Linux NILFS development
 help / color / mirror / Atom feed
From: "Michael L. Semon" <mlsemon35-Re5JQEeQqe8AvxtiuMwx3w@public.gmane.org>
To: slava-yeENwD64cLxBDgjK7y7TUQ@public.gmane.org
Cc: linux-nilfs <linux-nilfs-u79uwXL29TY76Z2rM5mHXA@public.gmane.org>
Subject: Re: Best way to shut down NILFS2? (umount hang issue)...
Date: Thu, 19 Sep 2013 19:19:09 -0400	[thread overview]
Message-ID: <523B866D.9060406@gmail.com> (raw)
In-Reply-To: <1379571773.2310.5.camel@slavad-ubuntu>

On 09/19/2013 02:22 AM, Vyacheslav Dubeyko wrote:
> On Wed, 2013-09-18 at 12:26 -0400, Michael L. Semon wrote:
> 
> [snip]
>>>
>>> As far as I can see, your NILFS2 file system was remounted in RO mode
>>> because of internal error. Could you confirm my understanding?
>>
>> Yes, but only on reboot.  Other programs crash the PC, and NILFS2 has to
>> recover from that crash.  The PC spends a lot of time running xfstests and
>> LTP with a kernel that is set to panic.  NILFS2 itself seems OK, and its
>> latest xfstests run looked good, using default mkfs.nilfs2 options and
>> mounting with "-o pp=0".
> 
> [snip]
>>
>> It is strictly like this so far:
>>
>> 1) NILFS2 / boots OK
>> 2) no problems
>> 3) shutdown is OK
>> 4) NILFS2 / boots OK
>> 5) computer crashes for some other reason
>> 6) NILFS2 / boots OK, but displays a message that recovery was used
>> 7) no problems
>> 8) here, shutdown may hang on sync or umount (50% chance)
>>
>> In other words, NILFS2 has not had an error to make it remount read-only
>> while the PC is running.  The problem may solve itself over time, or I
>> may have to boot to another partition, then mount and umount the NILFS2
>> partition to get it to recover and umount cleanly again.
>>
> 
> So, maybe it is another issue.
> 
> [snip]
>>
>> I'll try your patches tonight and report back in 1-2 days.
>>
> 
> Ok. Please, inform me about the result anyway. If suggested patches
> don't fix the issue then I will begin investigation.
> 
> But, I begin to suspect presence of another issue after additional
> analysis of provided by you outputs. So, I am waiting results of your
> attempt.
> 
> Thanks,
> Vyacheslav Dubeyko.

The issue still happens.  One patch was already in the kernel, and
the second patch you mentioned did not make much of a difference.
The second patch is still installed, though.

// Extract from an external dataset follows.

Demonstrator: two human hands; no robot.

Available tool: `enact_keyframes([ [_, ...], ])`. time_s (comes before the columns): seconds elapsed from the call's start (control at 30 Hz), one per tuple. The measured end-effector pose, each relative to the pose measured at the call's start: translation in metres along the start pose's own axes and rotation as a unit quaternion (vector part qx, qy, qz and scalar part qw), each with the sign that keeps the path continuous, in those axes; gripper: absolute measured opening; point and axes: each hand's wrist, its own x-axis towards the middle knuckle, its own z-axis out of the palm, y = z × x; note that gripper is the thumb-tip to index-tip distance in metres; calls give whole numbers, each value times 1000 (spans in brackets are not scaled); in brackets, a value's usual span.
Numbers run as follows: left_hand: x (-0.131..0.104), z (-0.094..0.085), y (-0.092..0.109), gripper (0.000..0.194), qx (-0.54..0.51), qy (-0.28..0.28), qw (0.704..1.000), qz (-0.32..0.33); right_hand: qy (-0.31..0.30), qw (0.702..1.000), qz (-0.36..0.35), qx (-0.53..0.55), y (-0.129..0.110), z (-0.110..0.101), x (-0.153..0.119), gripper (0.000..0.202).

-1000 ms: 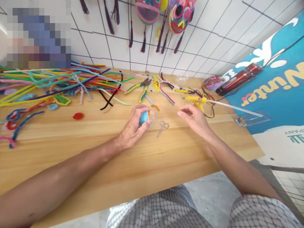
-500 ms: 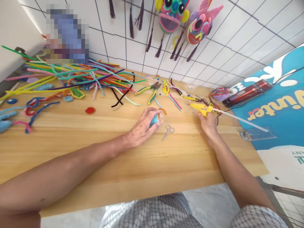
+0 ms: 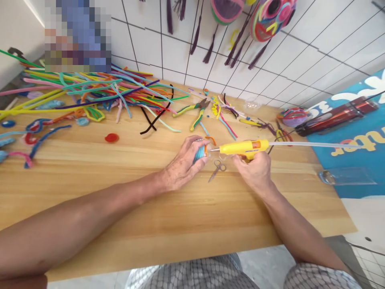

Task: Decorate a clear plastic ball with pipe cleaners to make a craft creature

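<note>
My left hand [image 3: 187,162] is closed round a small clear ball wrapped in blue pipe cleaner [image 3: 199,154], with an orange pipe cleaner [image 3: 211,139] sticking out at its edge. Much of the ball is hidden by my fingers. In my right hand [image 3: 255,170] is a yellow hot glue gun [image 3: 245,149], a long clear glue stick [image 3: 313,144] coming out of its back. The gun's metal nozzle points left and sits right at the ball's edge; whether it touches I cannot tell. Small scissors [image 3: 217,170] lie on the table just below, between my hands.
Pliers with green-yellow handles [image 3: 197,116] lie behind my left hand. A heap of colourful pipe cleaners [image 3: 99,90] covers the back left, with a red disc [image 3: 112,137] in front. A dark red flask [image 3: 337,116] and a clear bottle [image 3: 349,176] lie at right.
My right hand has raised the glue gun and brought it left, up to the ball. My left hand keeps its hold on the ball. The camera view has shifted slightly.
</note>
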Motion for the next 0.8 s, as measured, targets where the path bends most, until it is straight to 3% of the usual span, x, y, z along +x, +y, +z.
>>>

The problem I mentioned above is the one that is easy to explain.
The crash doesn't even have to stress the computer:  A simple
SysRq-induced crash should be enough to get the problem started, 
though the PC might need to be crashed more than once.

I've changed / to mount as errors=panic, but there has been no 
panic yet.

# ================

Here is where the overall problem becomes hard to explain.  Consider this 
scenario:

/ is NILFS2 (rw,order=strict)
/boot is JFS
/tmp is JFS
/usr/src is JFS

Because I don't want the hung NILFS2 umount to give problems to /tmp and 
/usr/src, I adapted the end of the standard Slackware shutdown script to 
look something like this:

/bin/umount -v -a -t noproc,nosysfs,nonilfs2

# This line can be here to show a sync problem, or removed 
# to show a umount problem....
sync

/bin/umount -v -a -t nilfs2

echo "Remounting root filesystem read-only."
/bin/mount -v -n -o remount,ro /dev/sdb12 /

[I can get you the exact script next time.]

I choose to build a kernel, which fills memory, exercises a JFS
filesystem and probably writes temp files to /tmp on JFS.  `make 
install` installs the kernel to /boot on JFS.  [BTW, `make install` 
can stall when /boot is within a NILFS2 / partition, but that has 
not been tested since I started using a separate /boot partition.] 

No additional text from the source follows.